Dataset extract START

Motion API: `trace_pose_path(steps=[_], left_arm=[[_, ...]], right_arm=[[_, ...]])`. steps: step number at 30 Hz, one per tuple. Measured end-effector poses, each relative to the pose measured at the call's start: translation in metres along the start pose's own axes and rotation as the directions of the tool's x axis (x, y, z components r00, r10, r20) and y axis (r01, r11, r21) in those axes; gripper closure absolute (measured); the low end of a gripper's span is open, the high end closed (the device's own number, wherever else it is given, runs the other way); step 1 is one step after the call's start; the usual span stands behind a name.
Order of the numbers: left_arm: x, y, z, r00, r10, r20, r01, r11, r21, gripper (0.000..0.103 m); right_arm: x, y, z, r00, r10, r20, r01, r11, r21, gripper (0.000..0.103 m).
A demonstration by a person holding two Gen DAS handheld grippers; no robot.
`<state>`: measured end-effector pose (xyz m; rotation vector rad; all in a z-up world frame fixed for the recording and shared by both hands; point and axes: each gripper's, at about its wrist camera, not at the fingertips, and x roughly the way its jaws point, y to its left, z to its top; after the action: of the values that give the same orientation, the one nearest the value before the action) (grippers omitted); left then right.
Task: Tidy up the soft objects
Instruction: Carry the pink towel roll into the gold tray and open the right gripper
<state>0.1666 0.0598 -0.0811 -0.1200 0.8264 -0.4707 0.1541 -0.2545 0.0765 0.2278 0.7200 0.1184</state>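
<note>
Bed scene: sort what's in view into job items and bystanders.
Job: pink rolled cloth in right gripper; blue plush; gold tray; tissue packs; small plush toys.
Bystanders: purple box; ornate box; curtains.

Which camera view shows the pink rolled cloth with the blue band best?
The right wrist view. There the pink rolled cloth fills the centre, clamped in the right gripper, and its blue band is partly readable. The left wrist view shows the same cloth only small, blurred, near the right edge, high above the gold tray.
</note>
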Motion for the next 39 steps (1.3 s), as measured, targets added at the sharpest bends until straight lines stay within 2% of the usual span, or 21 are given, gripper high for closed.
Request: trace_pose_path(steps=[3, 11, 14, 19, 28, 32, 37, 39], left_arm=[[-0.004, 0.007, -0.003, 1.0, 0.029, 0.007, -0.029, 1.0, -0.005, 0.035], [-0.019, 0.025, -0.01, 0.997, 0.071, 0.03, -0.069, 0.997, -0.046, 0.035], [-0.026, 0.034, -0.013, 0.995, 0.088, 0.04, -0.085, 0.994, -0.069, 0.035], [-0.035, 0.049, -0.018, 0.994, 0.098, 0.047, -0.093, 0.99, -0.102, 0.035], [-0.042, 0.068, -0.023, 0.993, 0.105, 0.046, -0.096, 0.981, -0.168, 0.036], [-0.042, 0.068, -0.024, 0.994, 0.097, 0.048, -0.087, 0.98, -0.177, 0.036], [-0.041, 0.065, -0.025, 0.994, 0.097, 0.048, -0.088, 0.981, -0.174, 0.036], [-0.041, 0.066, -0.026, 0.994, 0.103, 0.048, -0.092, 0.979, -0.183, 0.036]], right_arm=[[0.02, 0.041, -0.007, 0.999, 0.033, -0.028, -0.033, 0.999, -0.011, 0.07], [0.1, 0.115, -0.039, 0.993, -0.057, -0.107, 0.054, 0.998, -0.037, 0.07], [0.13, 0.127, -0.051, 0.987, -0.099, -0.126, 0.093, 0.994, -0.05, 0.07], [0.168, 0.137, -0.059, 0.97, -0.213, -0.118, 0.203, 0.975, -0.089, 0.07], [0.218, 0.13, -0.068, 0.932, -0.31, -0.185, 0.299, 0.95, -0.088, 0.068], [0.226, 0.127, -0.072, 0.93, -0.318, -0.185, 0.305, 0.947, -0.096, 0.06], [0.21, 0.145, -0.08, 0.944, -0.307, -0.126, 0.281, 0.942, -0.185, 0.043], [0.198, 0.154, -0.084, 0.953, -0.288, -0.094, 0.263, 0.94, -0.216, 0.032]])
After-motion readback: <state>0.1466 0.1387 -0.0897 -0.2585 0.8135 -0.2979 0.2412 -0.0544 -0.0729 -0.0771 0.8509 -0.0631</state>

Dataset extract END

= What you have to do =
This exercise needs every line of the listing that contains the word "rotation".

= Answer below =
Motion API: `trace_pose_path(steps=[_], left_arm=[[_, ...]], right_arm=[[_, ...]])`. steps: step number at 30 Hz, one per tuple. Measured end-effector poses, each relative to the pose measured at the call's start: translation in metres along the start pose's own axes and rotation as the directions of the tool's x axis (x, y, z components r00, r10, r20) and y axis (r01, r11, r21) in those axes; gripper closure absolute (measured); the low end of a gripper's span is open, the high end closed (the device's own number, wherever else it is given, runs the other way); step 1 is one step after the call's start; the usual span stands behind a name.
`<state>`: measured end-effector pose (xyz m; rotation vector rad; all in a z-up world frame fixed for the recording and shared by both hands; point and axes: each gripper's, at about its wrist camera, not at the fingertips, and x roughly the way its jaws point, y to its left, z to its top; after the action: of the values that give the same orientation, the one nearest the value before the action) (grippers omitted); left then right.

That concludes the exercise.